# WORK TO COMPLETE
Once you reach the line containing "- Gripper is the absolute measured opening" in the data below, restate each line word for word up to and including the one containing "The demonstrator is".

=== MATERIAL PROVIDED ===

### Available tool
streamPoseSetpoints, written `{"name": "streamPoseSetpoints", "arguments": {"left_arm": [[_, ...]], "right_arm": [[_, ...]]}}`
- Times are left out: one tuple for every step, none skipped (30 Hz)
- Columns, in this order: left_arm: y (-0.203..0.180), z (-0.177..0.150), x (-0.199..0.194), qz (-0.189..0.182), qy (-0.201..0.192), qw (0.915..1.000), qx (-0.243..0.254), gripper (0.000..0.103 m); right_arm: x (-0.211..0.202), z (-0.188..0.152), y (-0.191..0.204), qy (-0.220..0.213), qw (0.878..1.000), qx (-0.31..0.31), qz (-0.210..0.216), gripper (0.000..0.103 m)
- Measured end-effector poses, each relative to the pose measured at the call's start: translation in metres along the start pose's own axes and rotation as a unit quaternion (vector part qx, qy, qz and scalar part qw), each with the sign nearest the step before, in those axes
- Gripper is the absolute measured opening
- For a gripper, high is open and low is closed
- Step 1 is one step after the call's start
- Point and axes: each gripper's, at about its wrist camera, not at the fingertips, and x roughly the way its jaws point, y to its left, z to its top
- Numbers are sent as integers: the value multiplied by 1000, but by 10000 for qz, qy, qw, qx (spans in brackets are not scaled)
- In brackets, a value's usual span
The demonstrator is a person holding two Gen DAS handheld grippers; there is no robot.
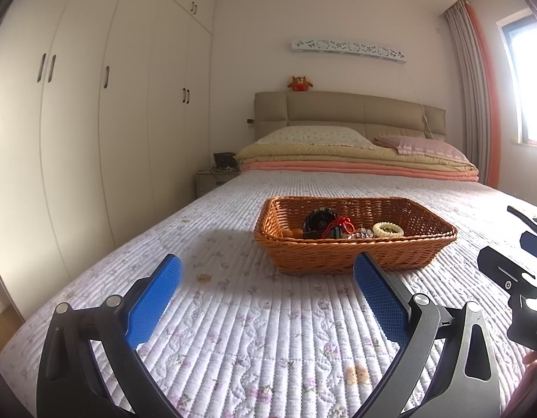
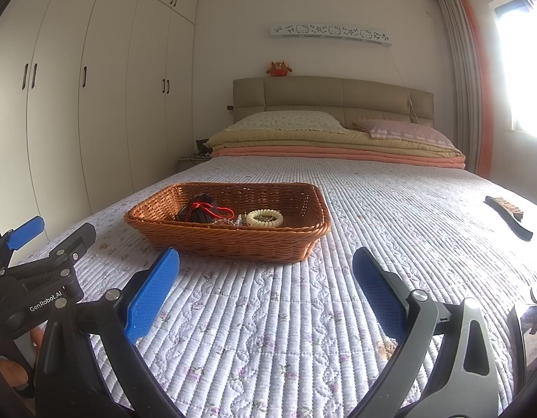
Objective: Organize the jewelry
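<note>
A brown wicker basket stands on the quilted bed. In it lie a black round piece, a red cord, a cream bead bracelet and clear beads. A small amber piece lies on the quilt left of the basket. My left gripper is open and empty, just short of the basket. My right gripper is open and empty, in front of the basket's right end. Each gripper shows at the edge of the other's view.
A dark brush lies on the quilt at the right. Folded blankets and pillows lie at the headboard. White wardrobes line the left wall. A nightstand stands beside the bed.
</note>
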Motion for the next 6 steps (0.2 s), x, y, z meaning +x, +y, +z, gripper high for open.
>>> {"name": "streamPoseSetpoints", "arguments": {"left_arm": [[1,0,-1,-15,-13,10000,-13,96],[0,0,-1,-29,-26,10000,-15,96],[0,0,-2,-27,-32,10000,-6,96],[-1,0,-2,-23,-40,10000,15,96],[-2,0,-2,-19,-47,10000,30,96],[-3,0,-3,-14,-57,10000,47,96]], "right_arm": [[0,0,0,2,10000,-1,0,95],[0,0,0,5,10000,-1,1,95],[0,0,0,5,10000,0,0,95],[0,0,0,3,10000,1,0,95],[0,0,0,0,10000,1,0,95],[0,0,0,-1,10000,1,1,95]]}}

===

# EXPECTED ANSWER
- Gripper is the absolute measured opening
- For a gripper, high is open and low is closed
- Step 1 is one step after the call's start
- Point and axes: each gripper's, at about its wrist camera, not at the fingertips, and x roughly the way its jaws point, y to its left, z to its top
- Numbers are sent as integers: the value multiplied by 1000, but by 10000 for qz, qy, qw, qx (spans in brackets are not scaled)
- In brackets, a value's usual span
The demonstrator is a person holding two Gen DAS handheld grippers; there is no robot.

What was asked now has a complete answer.